# [REQUIRED ACTION]
The answer must be a single number: how many lines in the records below contain the word "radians".

# [PROVIDED MATERIAL]
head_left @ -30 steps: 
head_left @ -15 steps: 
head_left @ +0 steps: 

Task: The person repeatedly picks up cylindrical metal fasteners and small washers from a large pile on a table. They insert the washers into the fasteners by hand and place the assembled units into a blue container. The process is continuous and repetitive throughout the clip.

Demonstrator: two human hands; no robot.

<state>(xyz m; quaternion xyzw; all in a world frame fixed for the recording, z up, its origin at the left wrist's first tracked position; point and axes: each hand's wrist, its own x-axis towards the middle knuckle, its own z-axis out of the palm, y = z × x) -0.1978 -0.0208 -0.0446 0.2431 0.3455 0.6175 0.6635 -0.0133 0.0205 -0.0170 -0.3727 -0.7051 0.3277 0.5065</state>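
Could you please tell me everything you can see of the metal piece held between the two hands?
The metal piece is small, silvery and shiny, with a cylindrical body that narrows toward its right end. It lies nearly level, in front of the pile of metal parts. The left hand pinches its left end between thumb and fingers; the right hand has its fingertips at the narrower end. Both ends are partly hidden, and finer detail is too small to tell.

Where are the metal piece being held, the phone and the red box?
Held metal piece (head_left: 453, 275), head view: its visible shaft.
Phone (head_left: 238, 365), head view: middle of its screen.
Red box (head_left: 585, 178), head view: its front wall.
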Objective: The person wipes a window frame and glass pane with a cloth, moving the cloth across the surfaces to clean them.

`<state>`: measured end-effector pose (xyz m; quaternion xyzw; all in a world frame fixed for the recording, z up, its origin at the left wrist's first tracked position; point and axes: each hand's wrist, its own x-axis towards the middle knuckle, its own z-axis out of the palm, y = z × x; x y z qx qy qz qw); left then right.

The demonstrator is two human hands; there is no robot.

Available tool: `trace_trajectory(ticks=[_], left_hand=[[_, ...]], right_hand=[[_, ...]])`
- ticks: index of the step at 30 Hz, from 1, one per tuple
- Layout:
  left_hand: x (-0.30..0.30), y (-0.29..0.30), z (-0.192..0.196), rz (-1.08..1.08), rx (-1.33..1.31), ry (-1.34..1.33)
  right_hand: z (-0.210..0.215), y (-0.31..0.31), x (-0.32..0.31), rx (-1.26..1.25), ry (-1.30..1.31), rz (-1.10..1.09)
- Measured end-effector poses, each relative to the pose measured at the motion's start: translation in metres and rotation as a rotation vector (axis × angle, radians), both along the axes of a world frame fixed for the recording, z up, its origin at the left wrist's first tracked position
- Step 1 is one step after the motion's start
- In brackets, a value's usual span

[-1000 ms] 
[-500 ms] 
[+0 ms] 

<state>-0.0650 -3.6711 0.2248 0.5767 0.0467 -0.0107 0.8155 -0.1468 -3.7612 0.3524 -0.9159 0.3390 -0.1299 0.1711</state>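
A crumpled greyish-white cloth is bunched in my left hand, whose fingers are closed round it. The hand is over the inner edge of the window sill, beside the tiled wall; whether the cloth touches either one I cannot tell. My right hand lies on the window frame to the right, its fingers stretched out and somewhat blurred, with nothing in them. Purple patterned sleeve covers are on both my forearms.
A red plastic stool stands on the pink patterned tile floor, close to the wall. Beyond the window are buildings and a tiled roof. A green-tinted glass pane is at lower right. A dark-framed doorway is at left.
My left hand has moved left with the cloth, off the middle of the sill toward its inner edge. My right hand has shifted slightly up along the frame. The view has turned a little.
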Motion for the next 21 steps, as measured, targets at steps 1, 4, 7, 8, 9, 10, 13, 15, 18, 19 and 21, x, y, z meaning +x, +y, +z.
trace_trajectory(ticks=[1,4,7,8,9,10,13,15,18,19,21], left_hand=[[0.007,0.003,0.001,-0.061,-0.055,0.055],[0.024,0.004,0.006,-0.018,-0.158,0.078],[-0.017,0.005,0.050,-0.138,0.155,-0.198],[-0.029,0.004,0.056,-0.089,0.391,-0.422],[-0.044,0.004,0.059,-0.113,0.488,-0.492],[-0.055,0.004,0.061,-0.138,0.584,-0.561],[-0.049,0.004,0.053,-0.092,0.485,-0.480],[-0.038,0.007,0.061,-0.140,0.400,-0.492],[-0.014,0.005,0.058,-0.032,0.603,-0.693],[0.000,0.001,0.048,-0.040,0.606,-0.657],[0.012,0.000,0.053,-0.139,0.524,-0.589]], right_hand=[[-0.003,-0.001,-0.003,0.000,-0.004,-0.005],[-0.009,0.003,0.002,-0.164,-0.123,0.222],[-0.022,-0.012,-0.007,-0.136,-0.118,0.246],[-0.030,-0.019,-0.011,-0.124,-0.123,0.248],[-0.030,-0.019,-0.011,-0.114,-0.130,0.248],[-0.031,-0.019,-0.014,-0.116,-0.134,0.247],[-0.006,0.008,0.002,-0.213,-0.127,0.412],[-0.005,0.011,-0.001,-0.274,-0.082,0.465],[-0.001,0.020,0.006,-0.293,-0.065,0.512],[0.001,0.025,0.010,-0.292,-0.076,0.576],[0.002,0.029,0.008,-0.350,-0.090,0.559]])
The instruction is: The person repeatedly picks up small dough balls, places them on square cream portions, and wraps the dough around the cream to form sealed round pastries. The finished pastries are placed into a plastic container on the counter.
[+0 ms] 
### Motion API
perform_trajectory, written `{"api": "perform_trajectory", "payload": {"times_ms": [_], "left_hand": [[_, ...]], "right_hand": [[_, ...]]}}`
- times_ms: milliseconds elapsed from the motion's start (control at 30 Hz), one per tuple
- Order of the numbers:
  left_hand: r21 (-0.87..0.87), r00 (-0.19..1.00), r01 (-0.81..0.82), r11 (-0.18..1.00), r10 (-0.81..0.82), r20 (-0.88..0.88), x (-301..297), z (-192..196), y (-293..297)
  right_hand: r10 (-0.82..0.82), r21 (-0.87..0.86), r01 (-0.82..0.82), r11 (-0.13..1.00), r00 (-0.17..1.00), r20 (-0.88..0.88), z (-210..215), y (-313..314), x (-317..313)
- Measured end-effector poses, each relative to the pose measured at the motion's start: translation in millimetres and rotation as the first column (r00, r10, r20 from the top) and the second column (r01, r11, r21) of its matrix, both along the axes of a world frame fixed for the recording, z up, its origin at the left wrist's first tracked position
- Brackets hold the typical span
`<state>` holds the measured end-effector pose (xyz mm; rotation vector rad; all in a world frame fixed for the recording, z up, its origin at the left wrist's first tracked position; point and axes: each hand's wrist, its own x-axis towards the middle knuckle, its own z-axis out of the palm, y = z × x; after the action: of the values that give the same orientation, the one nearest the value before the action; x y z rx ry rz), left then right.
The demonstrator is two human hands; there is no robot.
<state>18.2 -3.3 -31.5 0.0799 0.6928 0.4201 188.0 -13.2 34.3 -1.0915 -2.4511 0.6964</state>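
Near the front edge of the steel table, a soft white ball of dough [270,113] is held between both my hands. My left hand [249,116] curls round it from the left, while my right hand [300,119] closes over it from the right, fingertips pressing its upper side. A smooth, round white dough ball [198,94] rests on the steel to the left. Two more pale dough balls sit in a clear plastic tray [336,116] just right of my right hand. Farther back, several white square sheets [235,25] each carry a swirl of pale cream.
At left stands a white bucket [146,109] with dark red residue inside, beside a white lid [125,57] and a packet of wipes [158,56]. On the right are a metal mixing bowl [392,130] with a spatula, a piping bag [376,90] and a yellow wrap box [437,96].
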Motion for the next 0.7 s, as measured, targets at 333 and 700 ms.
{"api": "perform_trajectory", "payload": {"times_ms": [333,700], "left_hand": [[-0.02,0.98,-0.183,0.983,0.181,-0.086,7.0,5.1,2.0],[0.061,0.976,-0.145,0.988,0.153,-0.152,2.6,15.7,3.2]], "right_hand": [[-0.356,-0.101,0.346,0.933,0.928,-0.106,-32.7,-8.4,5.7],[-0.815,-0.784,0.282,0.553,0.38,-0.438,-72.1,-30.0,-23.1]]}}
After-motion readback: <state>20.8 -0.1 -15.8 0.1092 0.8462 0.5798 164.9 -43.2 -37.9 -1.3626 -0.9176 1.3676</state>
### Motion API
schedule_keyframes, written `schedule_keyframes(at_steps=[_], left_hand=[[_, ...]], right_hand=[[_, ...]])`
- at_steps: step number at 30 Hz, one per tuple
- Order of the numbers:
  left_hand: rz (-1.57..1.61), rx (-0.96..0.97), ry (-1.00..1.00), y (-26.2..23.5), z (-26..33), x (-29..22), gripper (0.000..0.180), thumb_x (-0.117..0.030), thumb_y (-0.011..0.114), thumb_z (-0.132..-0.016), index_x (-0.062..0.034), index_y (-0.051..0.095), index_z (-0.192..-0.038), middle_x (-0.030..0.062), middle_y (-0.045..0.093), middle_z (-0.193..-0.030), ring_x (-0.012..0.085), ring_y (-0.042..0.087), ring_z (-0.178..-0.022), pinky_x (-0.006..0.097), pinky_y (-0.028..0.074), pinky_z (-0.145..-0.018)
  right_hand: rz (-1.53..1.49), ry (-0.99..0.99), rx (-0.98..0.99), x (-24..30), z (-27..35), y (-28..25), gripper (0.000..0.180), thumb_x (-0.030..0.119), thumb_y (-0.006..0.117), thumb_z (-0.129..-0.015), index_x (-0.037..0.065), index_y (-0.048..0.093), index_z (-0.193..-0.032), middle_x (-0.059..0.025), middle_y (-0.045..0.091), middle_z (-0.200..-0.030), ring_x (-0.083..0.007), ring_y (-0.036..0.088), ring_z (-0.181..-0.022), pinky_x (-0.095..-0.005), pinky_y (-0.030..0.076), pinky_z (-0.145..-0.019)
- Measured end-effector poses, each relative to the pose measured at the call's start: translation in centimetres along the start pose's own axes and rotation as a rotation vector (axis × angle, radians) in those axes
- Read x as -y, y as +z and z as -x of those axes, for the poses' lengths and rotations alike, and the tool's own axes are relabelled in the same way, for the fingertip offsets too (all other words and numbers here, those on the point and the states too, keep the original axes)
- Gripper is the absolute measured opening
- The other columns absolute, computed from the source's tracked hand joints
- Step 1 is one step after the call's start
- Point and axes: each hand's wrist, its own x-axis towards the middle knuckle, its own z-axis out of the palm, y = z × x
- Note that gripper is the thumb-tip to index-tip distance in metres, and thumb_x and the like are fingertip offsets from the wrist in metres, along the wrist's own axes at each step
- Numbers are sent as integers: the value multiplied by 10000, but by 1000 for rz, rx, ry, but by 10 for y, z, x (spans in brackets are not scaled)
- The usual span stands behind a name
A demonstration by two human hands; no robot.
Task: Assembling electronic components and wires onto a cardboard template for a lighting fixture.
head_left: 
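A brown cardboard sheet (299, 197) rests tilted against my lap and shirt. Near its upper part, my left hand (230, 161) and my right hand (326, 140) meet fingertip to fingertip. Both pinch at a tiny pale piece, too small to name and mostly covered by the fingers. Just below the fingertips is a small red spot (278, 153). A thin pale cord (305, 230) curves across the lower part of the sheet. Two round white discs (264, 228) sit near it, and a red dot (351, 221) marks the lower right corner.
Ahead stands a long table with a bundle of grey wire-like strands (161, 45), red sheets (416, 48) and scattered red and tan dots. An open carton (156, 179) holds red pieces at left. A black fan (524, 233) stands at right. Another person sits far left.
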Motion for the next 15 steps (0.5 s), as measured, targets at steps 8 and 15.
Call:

# [SOLVED PROBLEM]
2